## [What is expected]
Excluding pictures, what does the listing below contain from the line with "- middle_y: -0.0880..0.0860" up to and including the line with "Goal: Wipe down", word for word?

## [Given data]
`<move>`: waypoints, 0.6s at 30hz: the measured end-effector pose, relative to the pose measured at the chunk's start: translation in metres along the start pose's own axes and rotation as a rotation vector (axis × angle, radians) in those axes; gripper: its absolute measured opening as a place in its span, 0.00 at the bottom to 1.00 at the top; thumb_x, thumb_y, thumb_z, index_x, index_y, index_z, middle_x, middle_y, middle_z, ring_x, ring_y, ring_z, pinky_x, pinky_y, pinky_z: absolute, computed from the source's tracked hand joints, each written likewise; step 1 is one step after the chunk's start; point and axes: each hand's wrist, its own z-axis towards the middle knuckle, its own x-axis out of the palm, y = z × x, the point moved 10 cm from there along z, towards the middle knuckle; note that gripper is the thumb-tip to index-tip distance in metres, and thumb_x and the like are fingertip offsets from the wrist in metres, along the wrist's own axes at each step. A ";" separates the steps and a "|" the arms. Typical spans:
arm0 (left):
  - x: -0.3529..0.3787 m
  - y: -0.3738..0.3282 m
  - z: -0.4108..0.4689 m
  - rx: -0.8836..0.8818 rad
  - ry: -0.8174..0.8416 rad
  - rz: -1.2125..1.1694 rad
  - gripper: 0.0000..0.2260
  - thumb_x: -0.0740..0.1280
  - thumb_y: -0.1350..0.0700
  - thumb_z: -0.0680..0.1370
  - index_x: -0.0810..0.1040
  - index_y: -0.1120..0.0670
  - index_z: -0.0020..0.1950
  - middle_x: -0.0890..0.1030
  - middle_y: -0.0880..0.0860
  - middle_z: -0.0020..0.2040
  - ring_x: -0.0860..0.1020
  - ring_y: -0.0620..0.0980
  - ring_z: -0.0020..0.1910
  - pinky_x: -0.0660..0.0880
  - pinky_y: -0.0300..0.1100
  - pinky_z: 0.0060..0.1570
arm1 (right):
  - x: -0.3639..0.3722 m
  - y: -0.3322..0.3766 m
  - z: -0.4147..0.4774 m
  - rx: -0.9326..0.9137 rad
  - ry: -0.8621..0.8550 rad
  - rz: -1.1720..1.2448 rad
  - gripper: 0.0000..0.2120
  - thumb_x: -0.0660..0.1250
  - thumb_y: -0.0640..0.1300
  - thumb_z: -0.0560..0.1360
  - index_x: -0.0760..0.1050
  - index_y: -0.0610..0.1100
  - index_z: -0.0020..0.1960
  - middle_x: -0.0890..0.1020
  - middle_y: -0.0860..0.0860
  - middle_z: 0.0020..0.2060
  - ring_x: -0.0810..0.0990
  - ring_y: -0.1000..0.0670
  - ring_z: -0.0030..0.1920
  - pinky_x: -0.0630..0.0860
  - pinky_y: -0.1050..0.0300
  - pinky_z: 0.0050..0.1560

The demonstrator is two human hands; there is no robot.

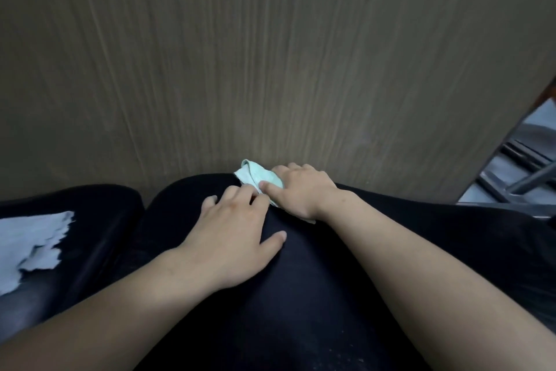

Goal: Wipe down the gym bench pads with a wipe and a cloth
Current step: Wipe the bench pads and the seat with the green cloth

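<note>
A black padded bench pad [301, 295] fills the lower middle of the head view. My right hand [304, 190] presses a folded pale green cloth [254, 176] against the pad's far end, close to the wall. My left hand [234, 235] lies flat on the pad just left of it, fingers spread, fingertips touching the cloth's edge. A second black pad [99, 220] lies to the left across a gap, and a pale blue-white wipe [33, 244] with a ragged edge lies on it.
A brown wood-grain wall panel [270, 54] rises directly behind the pads. At the right edge, grey metal frame bars [523, 178] and a light floor show past the panel.
</note>
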 end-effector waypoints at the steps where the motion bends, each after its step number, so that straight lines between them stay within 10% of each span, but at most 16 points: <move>1: 0.002 -0.012 0.005 0.015 0.005 0.005 0.28 0.55 0.32 0.77 0.67 0.47 0.71 0.68 0.45 0.68 0.65 0.48 0.67 0.64 0.52 0.68 | -0.001 -0.009 -0.004 0.004 -0.006 0.006 0.30 0.48 0.68 0.77 0.67 0.52 0.70 0.73 0.48 0.65 0.69 0.44 0.65 0.66 0.43 0.62; 18: 0.034 -0.165 0.038 0.088 0.117 -0.010 0.34 0.51 0.26 0.72 0.68 0.45 0.70 0.65 0.45 0.68 0.63 0.48 0.69 0.65 0.53 0.67 | -0.029 -0.206 -0.125 0.101 -0.053 -0.024 0.27 0.49 0.68 0.78 0.66 0.56 0.71 0.75 0.52 0.60 0.71 0.46 0.61 0.66 0.47 0.64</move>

## [Result for this exercise]
  - middle_y: -0.0880..0.0860
  - middle_z: -0.0020..0.2040
  - ring_x: -0.0860..0.1020
  - ring_y: -0.0620..0.0980
  - ring_z: -0.0020..0.1910
  - pinky_x: -0.0660..0.0880
  - pinky_y: -0.0300..0.1100
  - pinky_z: 0.0060..0.1570
arm1 (right):
  - x: -0.3639..0.3722 m
  - y: -0.3322..0.3766 m
  - z: -0.4147..0.4774 m
  - rx: -0.9326..0.9137 rad
  - ry: -0.8621..0.8550 rad
  - rz: -1.1720..1.2448 rad
  - gripper: 0.0000..0.2120
  - thumb_x: -0.0660..0.1250
  - thumb_y: -0.0640..0.1300
  - thumb_z: -0.0560..0.1360
  - index_x: -0.0760..0.1050
  - index_y: -0.0610..0.1100
  - index_z: -0.0020..0.1960
  - middle_x: -0.0890..0.1020
  - middle_y: -0.0860..0.0860
  - middle_z: 0.0020..0.2060
  - ring_x: -0.0810..0.0990
  - ring_y: -0.1000..0.0670
  - ring_z: -0.0030..0.1920
  - pinky_x: -0.0630..0.0860
  - pinky_y: -0.1050..0.0300
  - pinky_z: 0.0050..0.1560

The demonstrator is two human hands; there is no robot.


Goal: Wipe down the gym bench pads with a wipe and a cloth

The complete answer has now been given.